A mão do homem-morto.
_ Sabe o que
acontece quando um cachorro vê um homem pendurado de cabeça para
baixo?
Azevedo, Manfredo e
eu mesmo dirigimos nossos sonolentos olhos desde nossas cartas para
o Nogueira.
_ Pois, o cachorro
acredita que é ele quem está ao revés – prosseguiu Nogueira –
e dará um grande salto para cima a fim de se por na posição
correta.
Ninguém fez
comentário. Afinal o que se poderia cometar? As estórias do
Nogueira, uma vez contados, ficam tão hermeticamente fechados,
parecem ovo de galinha.
Nogueira tem o
costume de nos contar estórias que cabem na metade de um twiter.
Isso exaspera Azevedo, que pigarreou para amortecer seu nervosismo.

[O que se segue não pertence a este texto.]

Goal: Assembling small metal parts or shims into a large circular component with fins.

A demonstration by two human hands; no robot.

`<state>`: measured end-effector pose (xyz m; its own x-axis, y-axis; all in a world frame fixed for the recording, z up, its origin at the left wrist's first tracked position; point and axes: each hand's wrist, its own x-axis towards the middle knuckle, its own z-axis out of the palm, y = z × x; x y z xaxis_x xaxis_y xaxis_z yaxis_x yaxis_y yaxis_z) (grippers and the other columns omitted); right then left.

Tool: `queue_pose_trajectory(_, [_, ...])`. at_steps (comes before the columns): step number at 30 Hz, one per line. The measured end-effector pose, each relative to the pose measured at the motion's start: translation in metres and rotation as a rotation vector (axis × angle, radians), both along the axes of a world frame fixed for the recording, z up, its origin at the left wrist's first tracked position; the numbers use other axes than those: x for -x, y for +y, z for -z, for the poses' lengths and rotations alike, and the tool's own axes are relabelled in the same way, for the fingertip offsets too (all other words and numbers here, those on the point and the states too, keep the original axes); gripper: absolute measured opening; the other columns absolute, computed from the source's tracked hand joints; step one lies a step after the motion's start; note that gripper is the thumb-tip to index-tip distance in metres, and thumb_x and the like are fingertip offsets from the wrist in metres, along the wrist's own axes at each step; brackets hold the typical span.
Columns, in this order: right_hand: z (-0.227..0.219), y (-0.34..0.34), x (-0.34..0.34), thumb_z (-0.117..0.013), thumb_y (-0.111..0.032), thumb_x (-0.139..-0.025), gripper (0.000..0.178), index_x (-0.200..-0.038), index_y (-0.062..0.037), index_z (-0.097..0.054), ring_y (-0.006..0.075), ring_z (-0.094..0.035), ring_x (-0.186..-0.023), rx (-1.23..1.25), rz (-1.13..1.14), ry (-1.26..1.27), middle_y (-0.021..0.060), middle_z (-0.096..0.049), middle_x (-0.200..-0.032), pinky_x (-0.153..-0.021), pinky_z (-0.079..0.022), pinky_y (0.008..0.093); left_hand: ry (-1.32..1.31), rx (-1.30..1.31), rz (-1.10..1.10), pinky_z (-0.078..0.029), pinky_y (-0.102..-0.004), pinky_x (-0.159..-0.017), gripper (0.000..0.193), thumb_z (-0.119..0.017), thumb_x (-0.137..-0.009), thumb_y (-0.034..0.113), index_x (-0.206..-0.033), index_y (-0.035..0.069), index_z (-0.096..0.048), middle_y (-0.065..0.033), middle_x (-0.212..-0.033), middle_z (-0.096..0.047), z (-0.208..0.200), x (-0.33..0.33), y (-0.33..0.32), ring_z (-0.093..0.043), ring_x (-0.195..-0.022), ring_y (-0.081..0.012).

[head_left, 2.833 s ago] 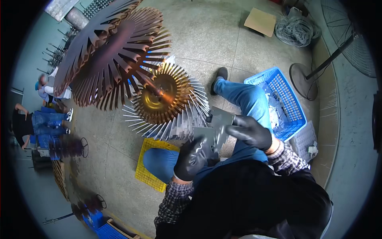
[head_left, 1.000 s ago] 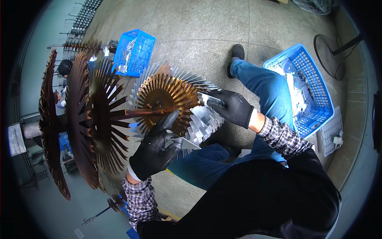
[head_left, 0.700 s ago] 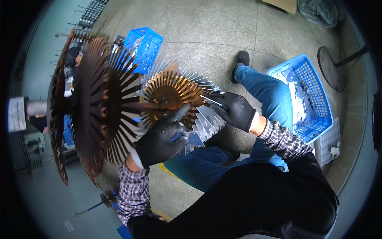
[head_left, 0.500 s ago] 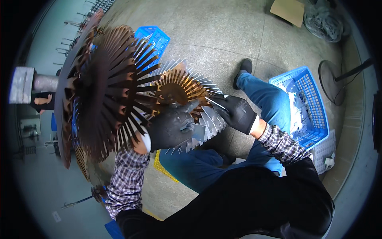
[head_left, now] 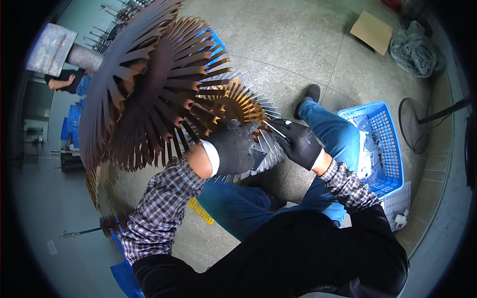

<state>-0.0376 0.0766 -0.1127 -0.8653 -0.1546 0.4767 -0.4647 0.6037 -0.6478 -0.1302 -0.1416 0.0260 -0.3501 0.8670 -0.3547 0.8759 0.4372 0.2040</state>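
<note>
A rack wheel of rust-brown radial slotted fingers (head_left: 232, 107) faces me, with flat grey metal plates (head_left: 271, 149) fanned around its rim. At its near side is my left hand (head_left: 233, 149) in a black glove, fingers curled, a dark metal plate (head_left: 258, 158) jutting from below them. Its fingertips reach the slotted ring. On the right edge of the wheel, my right hand (head_left: 298, 141), also black-gloved, is closed on a thin, pale metal strip (head_left: 276, 130); whether this is a plate seen edge-on I cannot tell. Larger brown slotted wheels (head_left: 164, 89) stand left on the same shaft.
A blue plastic basket (head_left: 392, 169) of flat plates stands by my right leg. Another blue crate (head_left: 217, 49) sits behind the wheels, a yellow crate (head_left: 201, 211) below. A fan stand (head_left: 415, 124), cardboard (head_left: 371, 32) and bundled wire (head_left: 411, 53) lie right. Another person (head_left: 67, 82) is far left.
My view has shifted, so the wheels appear farther right. My left hand has turned and moved closer over the rim, its palm less visible. My right hand keeps its grip near the same spot.
</note>
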Motion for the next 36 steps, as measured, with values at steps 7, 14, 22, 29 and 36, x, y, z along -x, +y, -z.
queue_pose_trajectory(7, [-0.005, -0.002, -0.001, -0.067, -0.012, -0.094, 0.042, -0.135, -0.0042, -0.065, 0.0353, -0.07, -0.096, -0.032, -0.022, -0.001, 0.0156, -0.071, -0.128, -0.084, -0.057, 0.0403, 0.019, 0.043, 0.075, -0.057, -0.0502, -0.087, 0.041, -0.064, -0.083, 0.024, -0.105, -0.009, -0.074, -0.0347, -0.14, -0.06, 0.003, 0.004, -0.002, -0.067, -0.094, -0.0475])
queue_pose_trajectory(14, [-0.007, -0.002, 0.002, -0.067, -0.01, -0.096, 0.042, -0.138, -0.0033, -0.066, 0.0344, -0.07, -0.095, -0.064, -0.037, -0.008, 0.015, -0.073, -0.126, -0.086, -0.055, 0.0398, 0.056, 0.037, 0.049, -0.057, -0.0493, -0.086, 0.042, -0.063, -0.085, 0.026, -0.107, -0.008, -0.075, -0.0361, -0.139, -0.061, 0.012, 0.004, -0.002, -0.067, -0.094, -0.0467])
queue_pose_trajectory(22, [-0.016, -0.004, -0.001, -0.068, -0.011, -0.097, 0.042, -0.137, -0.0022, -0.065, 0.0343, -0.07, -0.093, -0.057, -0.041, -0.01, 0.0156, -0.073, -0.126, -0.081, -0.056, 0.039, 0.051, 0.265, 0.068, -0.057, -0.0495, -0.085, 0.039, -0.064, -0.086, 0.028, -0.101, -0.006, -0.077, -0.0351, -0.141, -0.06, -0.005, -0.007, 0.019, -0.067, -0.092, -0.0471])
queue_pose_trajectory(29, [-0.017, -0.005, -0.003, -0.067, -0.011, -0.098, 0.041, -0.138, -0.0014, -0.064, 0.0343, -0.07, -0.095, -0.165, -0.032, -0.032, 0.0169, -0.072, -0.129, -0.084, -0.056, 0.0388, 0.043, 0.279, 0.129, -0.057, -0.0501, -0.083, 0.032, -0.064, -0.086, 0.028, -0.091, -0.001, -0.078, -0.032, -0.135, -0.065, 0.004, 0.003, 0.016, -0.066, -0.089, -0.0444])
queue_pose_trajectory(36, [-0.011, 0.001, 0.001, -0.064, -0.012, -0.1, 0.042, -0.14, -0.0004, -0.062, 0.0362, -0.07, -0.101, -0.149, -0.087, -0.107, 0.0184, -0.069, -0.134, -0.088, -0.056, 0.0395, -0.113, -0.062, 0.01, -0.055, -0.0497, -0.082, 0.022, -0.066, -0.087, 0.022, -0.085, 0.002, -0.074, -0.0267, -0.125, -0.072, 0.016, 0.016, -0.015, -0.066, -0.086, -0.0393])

Há vinte horas seguidas jogávamos pôquer. Todos estávamos
irritados, mais ainda Azevedo que estava numa rixa de horas com o
azar, horas!
_ Vou pedir uma
pizza. Anunciou Manfredo.
_ Um momento!
Engrossou Azevedo – Quem dá cartas agora?
_ Você –
respondeu Manfredo.
_ É sempre a minha
vez, porra!
_ Vai ficar nervosa?
- Manfredo sorria levemente tentando apaziguar Azevedo.
O pedido saiu assim
meio de peperone com catupiry meio calabresa acebolada. Manfredo
voltou a seu posto enquanto Azevedo soltava fogo pelas ventas,
atirava as nossas cartas e não as distribuía.
_ Nogueira, uma.
_ Eu, duas.
_ Manfredo, nada.
_ Eu também quero
duas, disse Azevedo que parecia empalidecer de repente, como uma
vela, como um peixe do escuro fundo do mar.
_ Vocês sabem qual
é a jogada conhecida como “A mão do homem morto?” - Nogueira
voltando à carga. - Nem as pigarreadas de fogo do Azevedo surtiram
efeito.
_ É uma quadra de
ases, que Billie Selvagen, famoso pistoleiro do velho oeste, tinha
na mão quando lhe deram um tiro pelas costas…
_ AAAAARRREEi!!!!!
Foi o que ouvimos sair da boca do Azevedo. Sua cara vermelha, sua
língua saindo por entre os dentes, parecia um aliem, como se a
mordesse… caiu para trás com as mãos fechadas sobre o tapete
verde levando todas as cartas da mesa, fichas, cinzeiros, xícaras de
café, latas de cerveja… ficou estendido no chão. Abrimos a
janela. Entrava uma briza fresca da madrugada junto com os primeiros
claros do dia. Manfredo colava os ouvidos no peito inerte de Azevedo.
Nos assustamos com a campainha. A pizza.
_ Está morto –
disse Manfredo – negaceava com a cabeça. Um infarto.
_ Que devemos fazer,
nesses casos? Perguntei.
_ Retirar a quadra
de ases da mão dele! Disse Nogueira.